Always at the Carlyle
★ ★ ★
“Always at the Carlyle” can’t rightly be called a documentary. It’s more of a love letter to one of Manhattan’s great hotels. Plump with celebrity interviews, glamorous people and the attentive—if somewhat secretive—staff who coddle the one percenters who stay there, it’s a glossy, uncritical look at a hotel whose rooms can cost as much as a car.
Director Matthew Miele lines up a who’s who of a-lister types to talk about the hotel’s special charms. George Clooney and the late great Anthony Bourdain wax poetic, while Harrison Ford grouses, good naturedly, about not ever being housed in the hotel’s $20,000 a night suite.
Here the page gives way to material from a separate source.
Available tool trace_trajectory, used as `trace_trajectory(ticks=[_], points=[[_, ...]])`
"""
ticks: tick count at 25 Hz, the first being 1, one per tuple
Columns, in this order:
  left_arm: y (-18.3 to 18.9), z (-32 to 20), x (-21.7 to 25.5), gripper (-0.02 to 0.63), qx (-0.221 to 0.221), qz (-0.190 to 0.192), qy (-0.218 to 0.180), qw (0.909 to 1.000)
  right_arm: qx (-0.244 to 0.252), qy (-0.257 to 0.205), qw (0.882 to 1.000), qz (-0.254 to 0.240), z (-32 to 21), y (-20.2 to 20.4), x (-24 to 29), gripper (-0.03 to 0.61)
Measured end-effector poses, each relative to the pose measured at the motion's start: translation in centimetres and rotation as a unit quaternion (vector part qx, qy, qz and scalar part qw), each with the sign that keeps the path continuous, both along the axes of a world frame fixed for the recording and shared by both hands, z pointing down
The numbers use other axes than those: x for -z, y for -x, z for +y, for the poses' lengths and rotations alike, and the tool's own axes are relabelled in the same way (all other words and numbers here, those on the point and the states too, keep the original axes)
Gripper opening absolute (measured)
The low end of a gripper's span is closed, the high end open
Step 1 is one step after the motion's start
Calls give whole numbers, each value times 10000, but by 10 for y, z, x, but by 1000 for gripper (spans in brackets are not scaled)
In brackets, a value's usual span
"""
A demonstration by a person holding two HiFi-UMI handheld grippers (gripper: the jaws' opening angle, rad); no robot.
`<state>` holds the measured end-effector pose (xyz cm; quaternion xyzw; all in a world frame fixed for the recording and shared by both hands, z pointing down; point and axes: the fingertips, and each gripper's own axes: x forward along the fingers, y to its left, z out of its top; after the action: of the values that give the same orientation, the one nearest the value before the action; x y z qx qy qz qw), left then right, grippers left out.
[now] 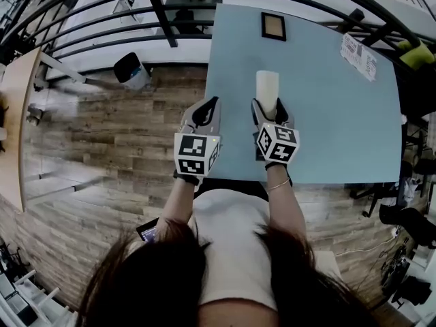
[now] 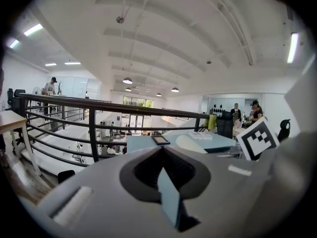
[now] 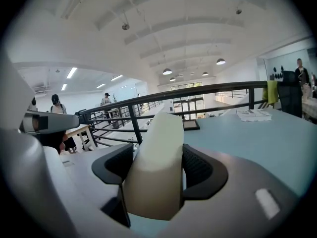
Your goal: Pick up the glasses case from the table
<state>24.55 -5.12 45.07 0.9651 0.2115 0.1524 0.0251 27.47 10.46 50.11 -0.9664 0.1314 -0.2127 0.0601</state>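
Note:
The cream glasses case (image 1: pixel 266 87) is clamped between the jaws of my right gripper (image 1: pixel 268 105), over the near middle of the light blue table (image 1: pixel 340 128). In the right gripper view the glasses case (image 3: pixel 156 152) fills the gap between the black pads (image 3: pixel 200 170) and sticks out forward, and my right gripper (image 3: pixel 157 165) is shut on it. My left gripper (image 1: pixel 205 111) hangs beside it, just off the table's left edge, with its jaws meeting at the tips and nothing held. From the left gripper view, my left gripper (image 2: pixel 161 150) is shut and the glasses case (image 2: pixel 190 144) shows to the right.
A small black-framed item (image 1: pixel 273 26) lies at the table's far edge and a printed sheet (image 1: pixel 358 55) at its far right. A black railing (image 1: pixel 122 26) runs beyond the table. A wooden floor (image 1: pixel 116 135) lies left, with a dark bin (image 1: pixel 131 70) on it.

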Motion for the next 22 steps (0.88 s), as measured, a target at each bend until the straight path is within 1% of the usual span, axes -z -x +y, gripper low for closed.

Sophia Coppola describes what it was like to live there when she was a child and rich people you’ve never heard of describe the hotel’s upwardly mobile ambiance in hushed reverential terms.
Miele provides a peak at the colourful murals in Bemelmans Bar, painted by Ludwig Bemelmans, artist of the “Madeline” books, and tells of the legendary Bobby Short’s musical contributions to New York nightlife via his work at the equally legendary Carlyle Café.
It’s not very deep, but it is all very swanky, as crisp as the monogrammed pillowcases that adorn every bed. “Always at the Carlyle” works best when it recounts the hotel’s sophisticated history, told by former guests and employees with eye candy photos for illustration, but like the best hoteliers the doc chooses discretion over gossip. That’s good for the guests, but not good for the viewers of the film who might want something more. If only those walls could talk—they might tell a more interesting story.